Paper-clay sculptures


My body of work incorporates a series of sculptures that are much like the pots in the card game Yu-Gi-Oh. Inspired by the “Pot of Greed” these sculptures explore 3 capital vices (also known as the 7 deadly sins) which are anger, pride, and lust. This is represented with the faces of different celebrities whose personalities align with each sin such as Gordon Ramsey, Donald Trump, and Hugh Hefner. 
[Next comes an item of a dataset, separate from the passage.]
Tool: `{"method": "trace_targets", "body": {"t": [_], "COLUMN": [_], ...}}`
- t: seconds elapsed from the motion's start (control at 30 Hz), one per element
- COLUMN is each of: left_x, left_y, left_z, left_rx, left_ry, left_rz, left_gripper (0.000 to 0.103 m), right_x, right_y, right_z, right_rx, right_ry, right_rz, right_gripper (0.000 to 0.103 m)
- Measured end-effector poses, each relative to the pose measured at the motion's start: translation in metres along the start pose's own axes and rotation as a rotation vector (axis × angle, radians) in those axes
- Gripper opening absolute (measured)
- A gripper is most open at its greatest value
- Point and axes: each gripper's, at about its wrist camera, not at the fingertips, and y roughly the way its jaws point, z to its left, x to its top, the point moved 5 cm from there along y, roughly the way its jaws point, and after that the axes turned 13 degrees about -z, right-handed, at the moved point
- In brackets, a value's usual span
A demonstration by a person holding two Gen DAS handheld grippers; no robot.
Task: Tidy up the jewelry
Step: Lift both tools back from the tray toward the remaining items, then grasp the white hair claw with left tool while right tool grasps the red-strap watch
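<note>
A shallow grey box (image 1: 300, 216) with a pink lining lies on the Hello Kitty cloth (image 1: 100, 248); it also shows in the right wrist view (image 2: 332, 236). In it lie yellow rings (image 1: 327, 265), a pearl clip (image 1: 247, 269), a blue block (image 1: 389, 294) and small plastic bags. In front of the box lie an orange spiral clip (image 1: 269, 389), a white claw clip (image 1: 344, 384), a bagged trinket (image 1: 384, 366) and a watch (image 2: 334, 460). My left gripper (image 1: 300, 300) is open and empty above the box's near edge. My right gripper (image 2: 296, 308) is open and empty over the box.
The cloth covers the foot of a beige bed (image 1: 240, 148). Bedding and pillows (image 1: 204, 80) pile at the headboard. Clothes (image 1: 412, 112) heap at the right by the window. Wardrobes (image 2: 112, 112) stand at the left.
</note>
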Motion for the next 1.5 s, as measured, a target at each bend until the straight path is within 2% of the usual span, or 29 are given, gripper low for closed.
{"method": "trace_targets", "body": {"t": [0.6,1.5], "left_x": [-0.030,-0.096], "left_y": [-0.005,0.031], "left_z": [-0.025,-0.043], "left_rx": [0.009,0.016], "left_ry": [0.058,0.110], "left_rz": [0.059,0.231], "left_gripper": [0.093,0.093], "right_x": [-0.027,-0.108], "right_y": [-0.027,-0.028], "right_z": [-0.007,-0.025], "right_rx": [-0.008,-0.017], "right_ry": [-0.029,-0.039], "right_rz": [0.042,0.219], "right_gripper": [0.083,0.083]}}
My sculptures essentially prove my inquiry correct; that the use of iconic imagery in visual art can explain the intended deeper meaning in the absence of words.










JOSHUA STATHAM

“BRANDING”

Digital imagery 

 

What's "in trend” is determined by modern day society. When you take something, so misunderstood and negatively looked at by the media, such as the Muslim culture and overwhelm it with “trendy” elements, the mindset of society automatically changes. Involving named branding such as Burberry, Nike and GAP-  the focal point is placed on the brands no matter what the circumstance. In my work I have used well known branding to manipulate the audience perception. A lot of mediated  communication on Muslim culture and religion is negative. However,  surrounding my works with this high demand, “trendy” branding changes or manipulates the audience response. It is only after looking deeper into the images that the relation to the Muslim religion and culture become evident - not focal.










CALLUM WHITTON

Powers of Justice 

Digital Media and Photoshop


“Justice is a dish best served cold” where everything bubbles to the surface and all your wrong doings are made to be seen by Lady Justice. Contemporary aesthetics are seen with the clothing that is warn as Lady Justice helping represent that she is blind to Wealth, Power, Gender and Race. But in many cases those four powers of Justice are exploited in the court system in order to prevent justice being served. The four photos are my representations of what the four powers of justice would look like in the form of Lady Justice. The scales represent the evidence being weighed on its own merit, the blindfold represents objectivity and impartiality and the sword represents punishment in the way that it is swift and final.